After locating the line that contains "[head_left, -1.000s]" in the data below, set down exactly that line and each one after it through the line that contains "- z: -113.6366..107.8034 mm", and nothing more.

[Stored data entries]
○ ○ ○ ○ ○ ○ ○

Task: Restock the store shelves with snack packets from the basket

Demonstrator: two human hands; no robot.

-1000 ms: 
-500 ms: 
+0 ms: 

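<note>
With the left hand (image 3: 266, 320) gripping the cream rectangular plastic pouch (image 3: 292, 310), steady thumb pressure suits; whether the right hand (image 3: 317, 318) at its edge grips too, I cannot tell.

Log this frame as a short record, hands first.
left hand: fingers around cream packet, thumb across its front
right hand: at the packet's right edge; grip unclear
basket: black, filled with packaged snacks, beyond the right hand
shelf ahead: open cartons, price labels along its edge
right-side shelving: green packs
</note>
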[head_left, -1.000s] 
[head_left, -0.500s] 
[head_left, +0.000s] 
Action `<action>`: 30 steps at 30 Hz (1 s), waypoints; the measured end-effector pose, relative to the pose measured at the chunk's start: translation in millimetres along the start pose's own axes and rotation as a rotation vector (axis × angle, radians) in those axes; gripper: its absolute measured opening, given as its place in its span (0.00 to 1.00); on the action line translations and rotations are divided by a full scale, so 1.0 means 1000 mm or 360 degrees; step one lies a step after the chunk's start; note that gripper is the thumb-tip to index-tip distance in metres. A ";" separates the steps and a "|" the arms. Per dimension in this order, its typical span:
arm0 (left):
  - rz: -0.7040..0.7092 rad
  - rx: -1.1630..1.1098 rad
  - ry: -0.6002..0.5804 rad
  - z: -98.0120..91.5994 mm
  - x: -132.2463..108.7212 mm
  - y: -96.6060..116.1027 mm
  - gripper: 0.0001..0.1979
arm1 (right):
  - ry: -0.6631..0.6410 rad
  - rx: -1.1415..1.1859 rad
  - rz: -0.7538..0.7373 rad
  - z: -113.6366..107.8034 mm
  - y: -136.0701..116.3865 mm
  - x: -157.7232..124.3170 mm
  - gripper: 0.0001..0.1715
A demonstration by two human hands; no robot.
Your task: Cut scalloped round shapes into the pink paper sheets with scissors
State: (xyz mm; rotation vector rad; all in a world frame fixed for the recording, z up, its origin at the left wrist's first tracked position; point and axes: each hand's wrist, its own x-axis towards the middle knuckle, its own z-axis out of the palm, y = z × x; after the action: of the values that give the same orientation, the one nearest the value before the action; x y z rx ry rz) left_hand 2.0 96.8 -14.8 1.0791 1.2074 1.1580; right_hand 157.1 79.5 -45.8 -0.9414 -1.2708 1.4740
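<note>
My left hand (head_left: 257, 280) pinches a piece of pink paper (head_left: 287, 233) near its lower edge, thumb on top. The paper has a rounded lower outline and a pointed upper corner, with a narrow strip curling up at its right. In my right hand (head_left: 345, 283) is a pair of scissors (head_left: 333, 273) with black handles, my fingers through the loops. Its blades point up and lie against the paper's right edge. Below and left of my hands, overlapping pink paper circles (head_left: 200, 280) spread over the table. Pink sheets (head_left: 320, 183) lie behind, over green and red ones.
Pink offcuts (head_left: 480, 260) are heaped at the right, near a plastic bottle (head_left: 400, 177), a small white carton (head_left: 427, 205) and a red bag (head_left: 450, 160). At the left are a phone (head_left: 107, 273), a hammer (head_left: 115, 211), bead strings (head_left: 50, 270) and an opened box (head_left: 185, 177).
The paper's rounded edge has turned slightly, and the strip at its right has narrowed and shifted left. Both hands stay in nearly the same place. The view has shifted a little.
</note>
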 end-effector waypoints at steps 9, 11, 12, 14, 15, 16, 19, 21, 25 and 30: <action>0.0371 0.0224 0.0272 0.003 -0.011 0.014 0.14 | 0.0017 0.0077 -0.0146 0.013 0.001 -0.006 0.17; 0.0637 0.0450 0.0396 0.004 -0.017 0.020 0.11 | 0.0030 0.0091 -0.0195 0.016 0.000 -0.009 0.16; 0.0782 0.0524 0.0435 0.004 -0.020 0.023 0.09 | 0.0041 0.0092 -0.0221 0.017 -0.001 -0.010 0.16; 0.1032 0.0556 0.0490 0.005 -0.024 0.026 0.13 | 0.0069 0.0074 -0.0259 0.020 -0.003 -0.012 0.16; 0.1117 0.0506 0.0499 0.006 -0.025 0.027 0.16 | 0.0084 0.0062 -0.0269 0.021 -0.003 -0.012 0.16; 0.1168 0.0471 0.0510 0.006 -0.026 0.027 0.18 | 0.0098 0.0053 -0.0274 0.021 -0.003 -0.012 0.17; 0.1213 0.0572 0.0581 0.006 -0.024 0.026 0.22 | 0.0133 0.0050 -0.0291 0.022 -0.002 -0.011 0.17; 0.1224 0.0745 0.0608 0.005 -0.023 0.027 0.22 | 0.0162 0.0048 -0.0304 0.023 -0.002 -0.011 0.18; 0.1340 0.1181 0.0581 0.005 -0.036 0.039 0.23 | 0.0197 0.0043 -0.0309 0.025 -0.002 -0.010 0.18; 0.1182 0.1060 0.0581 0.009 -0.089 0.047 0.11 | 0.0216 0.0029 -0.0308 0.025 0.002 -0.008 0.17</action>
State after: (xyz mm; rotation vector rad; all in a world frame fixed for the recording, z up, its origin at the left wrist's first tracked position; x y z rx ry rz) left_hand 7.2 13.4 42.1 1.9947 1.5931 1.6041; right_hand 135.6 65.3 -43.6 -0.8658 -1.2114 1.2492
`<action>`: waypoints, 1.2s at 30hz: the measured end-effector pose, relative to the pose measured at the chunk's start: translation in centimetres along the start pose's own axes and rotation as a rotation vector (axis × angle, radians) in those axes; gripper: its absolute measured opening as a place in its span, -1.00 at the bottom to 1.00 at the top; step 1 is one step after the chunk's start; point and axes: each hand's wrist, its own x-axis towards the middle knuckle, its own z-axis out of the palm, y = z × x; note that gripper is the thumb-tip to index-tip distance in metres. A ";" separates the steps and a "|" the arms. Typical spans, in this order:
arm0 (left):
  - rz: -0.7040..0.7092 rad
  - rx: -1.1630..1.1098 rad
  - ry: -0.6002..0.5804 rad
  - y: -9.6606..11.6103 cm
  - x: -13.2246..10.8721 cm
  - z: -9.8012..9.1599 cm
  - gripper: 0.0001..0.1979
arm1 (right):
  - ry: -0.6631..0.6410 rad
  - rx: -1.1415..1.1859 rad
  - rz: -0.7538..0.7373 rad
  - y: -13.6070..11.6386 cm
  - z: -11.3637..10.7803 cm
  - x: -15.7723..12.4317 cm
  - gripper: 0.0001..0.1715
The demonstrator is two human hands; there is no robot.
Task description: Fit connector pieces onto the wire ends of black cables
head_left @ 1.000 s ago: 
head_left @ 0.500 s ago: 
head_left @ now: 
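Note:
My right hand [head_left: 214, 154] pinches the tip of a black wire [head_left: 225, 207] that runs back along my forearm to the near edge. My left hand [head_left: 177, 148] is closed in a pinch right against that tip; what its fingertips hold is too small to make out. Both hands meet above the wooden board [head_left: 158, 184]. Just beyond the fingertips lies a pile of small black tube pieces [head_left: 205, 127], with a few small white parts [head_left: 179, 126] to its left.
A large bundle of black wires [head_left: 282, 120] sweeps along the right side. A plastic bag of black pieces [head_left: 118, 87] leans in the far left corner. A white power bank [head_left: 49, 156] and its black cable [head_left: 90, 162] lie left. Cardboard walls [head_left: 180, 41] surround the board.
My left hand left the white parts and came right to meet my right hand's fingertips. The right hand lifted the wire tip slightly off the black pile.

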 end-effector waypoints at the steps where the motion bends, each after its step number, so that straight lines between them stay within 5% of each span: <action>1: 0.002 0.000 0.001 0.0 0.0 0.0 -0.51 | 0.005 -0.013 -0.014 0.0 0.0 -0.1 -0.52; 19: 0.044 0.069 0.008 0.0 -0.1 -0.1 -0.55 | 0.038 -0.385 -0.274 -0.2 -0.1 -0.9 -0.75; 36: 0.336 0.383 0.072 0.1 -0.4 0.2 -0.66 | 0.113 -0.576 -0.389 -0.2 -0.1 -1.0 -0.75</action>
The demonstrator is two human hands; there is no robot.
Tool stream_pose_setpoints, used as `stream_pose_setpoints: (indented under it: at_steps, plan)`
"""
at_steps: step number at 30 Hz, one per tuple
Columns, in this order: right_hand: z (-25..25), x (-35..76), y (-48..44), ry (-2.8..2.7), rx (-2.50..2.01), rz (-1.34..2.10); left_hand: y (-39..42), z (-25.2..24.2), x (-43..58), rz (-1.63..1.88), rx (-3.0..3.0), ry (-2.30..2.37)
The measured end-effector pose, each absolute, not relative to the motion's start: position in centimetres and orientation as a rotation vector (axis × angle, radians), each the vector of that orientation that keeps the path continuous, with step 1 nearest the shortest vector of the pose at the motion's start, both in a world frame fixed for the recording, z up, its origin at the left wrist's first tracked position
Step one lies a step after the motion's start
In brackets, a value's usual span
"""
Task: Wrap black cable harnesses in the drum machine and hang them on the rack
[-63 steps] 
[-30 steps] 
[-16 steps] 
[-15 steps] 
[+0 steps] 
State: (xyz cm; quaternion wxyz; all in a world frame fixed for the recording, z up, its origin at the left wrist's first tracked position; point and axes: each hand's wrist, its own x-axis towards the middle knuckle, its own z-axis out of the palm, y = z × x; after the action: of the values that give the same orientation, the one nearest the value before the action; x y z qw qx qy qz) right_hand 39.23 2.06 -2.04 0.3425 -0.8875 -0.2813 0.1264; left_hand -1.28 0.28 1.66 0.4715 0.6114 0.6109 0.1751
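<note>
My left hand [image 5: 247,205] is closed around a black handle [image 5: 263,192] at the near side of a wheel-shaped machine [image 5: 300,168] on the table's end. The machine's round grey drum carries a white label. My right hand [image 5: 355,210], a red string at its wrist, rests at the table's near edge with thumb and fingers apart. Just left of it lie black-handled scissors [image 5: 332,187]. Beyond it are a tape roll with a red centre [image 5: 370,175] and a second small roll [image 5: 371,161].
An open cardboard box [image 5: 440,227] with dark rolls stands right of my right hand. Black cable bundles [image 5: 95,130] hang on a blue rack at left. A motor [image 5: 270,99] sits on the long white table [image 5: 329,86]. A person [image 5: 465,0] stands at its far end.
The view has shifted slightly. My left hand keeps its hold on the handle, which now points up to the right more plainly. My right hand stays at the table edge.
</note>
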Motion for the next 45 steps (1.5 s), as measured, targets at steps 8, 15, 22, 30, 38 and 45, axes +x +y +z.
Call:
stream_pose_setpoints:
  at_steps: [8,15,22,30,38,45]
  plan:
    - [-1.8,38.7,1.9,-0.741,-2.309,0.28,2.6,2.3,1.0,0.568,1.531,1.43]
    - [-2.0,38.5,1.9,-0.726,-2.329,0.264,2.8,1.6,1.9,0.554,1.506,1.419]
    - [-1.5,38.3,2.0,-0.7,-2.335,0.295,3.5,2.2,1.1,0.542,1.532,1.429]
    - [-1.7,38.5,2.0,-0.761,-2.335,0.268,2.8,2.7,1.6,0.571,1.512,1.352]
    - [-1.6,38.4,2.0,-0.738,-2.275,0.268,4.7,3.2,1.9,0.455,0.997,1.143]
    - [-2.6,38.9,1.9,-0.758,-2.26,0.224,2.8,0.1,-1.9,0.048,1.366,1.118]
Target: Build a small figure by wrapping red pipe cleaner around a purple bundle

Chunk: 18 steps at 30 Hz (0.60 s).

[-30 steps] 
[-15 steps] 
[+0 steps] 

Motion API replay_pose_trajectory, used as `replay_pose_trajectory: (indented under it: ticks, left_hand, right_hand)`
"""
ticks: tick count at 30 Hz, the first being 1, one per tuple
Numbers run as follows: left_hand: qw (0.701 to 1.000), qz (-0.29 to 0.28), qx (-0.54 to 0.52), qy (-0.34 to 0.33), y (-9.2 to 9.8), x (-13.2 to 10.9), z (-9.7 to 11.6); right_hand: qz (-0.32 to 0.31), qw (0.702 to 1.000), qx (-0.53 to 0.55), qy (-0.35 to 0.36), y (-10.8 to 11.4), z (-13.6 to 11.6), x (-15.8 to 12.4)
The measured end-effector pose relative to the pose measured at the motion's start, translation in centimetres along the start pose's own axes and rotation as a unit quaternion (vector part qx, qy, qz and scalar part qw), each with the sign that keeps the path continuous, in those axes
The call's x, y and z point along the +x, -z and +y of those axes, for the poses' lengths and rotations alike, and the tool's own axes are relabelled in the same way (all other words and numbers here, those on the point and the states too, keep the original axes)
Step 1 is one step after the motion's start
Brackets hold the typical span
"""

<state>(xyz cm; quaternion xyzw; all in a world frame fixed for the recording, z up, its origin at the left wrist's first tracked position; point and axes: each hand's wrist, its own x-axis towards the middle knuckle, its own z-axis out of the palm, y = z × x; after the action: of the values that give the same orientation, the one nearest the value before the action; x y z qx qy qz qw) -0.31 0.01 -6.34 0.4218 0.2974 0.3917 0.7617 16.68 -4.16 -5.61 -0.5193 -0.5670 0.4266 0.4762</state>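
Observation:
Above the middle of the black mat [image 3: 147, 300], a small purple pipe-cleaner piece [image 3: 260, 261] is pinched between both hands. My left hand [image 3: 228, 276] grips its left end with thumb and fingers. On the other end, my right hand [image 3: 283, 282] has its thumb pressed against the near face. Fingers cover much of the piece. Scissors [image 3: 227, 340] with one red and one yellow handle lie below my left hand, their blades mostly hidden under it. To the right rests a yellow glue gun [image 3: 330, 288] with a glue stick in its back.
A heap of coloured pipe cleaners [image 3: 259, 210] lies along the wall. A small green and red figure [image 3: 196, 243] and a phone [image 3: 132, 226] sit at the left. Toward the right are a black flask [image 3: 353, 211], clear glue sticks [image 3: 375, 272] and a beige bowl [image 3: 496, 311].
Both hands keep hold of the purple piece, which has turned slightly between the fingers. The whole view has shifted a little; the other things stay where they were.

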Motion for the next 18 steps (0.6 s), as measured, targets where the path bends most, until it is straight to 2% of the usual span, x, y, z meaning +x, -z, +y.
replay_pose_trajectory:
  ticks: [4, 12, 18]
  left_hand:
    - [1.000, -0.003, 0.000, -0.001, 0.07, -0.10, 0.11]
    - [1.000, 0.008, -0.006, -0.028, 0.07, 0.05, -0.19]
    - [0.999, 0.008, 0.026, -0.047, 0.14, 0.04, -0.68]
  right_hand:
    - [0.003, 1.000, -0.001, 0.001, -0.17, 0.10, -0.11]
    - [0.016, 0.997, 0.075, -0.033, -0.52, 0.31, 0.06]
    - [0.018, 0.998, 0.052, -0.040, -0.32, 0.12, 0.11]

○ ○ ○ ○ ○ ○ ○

- ANSWER SECTION
[head_left, -1.000s] 
[head_left, -0.500s] 
[head_left, +0.000s] 
Action `<action>`: 30 steps at 30 Hz (1 s), waypoints; the measured end-effector pose, relative to the pose measured at the chunk's start: translation in millimetres along the start pose's own axes and rotation as a rotation vector (axis × angle, radians) in those axes; gripper: its absolute measured opening, given as its place in its span (0.00 to 1.00); on the action line translations and rotations are divided by a full scale, so 1.0 means 1000 mm or 360 degrees; step one lies a step after the chunk's start; note that gripper is the thumb-tip to index-tip distance in metres. A ";" separates the steps and a "|" the arms. Per dimension in this order, its typical span:
arm0 (left):
  - rz: -0.7040..0.7092 rad
  - rx: -1.1630..1.1098 rad
  - ry: -0.6002..0.5804 rad
  - z: -98.0120..91.5994 mm
  - x: -132.2463..108.7212 mm
  - y: -96.6060..116.1027 mm
  - gripper: 0.0001..0.1979
arm1 (right):
  - ry: -0.6631..0.6410 rad
  - rx: -1.1415..1.1859 rad
  - rz: -0.7538..0.7373 rad
  - z: -113.6366..107.8034 mm

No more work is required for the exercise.